Welche Technologie in einem Krieg verwendet wird, bestimmen die Gegner eines Herrschers. In Westeuropa war das die Schießpulvertechnologie, die sowohl auf dem Land als auch auf dem Meer gut funktionierte. Aber es war nicht die einzige Rüstungstechnologie in der frühneuzeitlichen Welt, und gegen einige Feinde war sie gar nicht besonders hilfreich. Mindestens bis zum 17. Jahrhundert beispielsweise waren Feuerwaffen gegen die Nomaden, die China, Teile Südasiens, den Nahen Osten und sogar die an die eurasische Steppe grenzenden Gebiete Osteuropas bedrohten, relativ wirkungslos. Diese Reiternomaden hatten keine Städte, die man belagern konnte, und sie waren zu beweglich, um Ziele für die Artillerie abzugeben, außer man verschanzte sich mit seinen Kanonen hinter Befestigungsanlagen, um auf die Reiter zu feuern. Ihnen die eigene Infanterie hinterherzuschicken, verschlang zu viele Vorräte, denn die Nomaden ritten einfach fort in die Steppe, von der sie sich ohnehin ernährten. Musketen kamen dabei ebenfalls kaum infrage, da man sie nicht leicht vom Pferderücken aus feuern konnte; mit Pistolen ging das etwas besser, doch die Reichweite ließ zu wünschen übrig.41 Die beste Option im Kampf gegen Reiternomaden waren lange Zeit berittene Bogenschützen – man versuchte sie also mit ihren eigenen Waffen zu schlagen, einer Technologie, die sich bis ca. 800 v. Chr. zurückdatieren lässt. Artillerie und Feuerwaffen, die viel jünger waren, nützten gegen diesen Feind wenig.42 Und wie wir sehen werden, waren Pfeil und Bogen nicht die einzigen militärischen Technologien, die man in der Frühen Neuzeit noch verwendete.
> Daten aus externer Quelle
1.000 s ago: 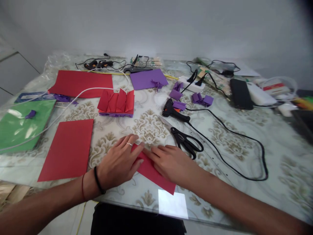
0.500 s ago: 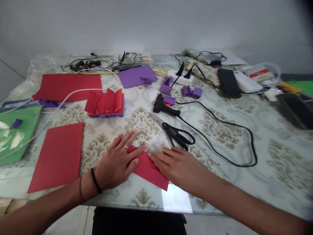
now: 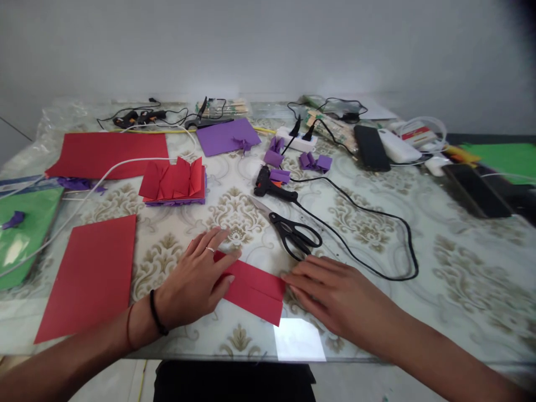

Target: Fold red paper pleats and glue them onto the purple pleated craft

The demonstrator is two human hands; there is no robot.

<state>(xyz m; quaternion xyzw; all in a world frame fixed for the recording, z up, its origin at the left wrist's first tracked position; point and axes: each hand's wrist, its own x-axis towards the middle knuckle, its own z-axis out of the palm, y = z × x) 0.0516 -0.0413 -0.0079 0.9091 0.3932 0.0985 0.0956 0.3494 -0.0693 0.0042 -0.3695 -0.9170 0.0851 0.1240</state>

Bevor wir die Fortschritte in der Militärtechnologie in unser Modell integrieren können, sollten wir uns etwas genauer ansehen, wie sie überhaupt zustande kamen. Vor dem 19. Jahrhundert waren die meisten Innovationen in Sachen Schießpulver – wie auch in anderen Bereichen des Militärwesens – das Ergebnis von „learning by doing“. Herrscher führten Kriege, und dabei verwendeten sie eben jene Waffen, mit denen sie ihre Feinde am wirkungsvollsten bekämpfen konnten.43 Der entsprechende Erkenntnisgewinn fand entweder direkt während eines Krieges statt oder aber später, wenn der Verlierer den Sieger kopierte und beide Seiten das Kriegsgeschehen analysierten.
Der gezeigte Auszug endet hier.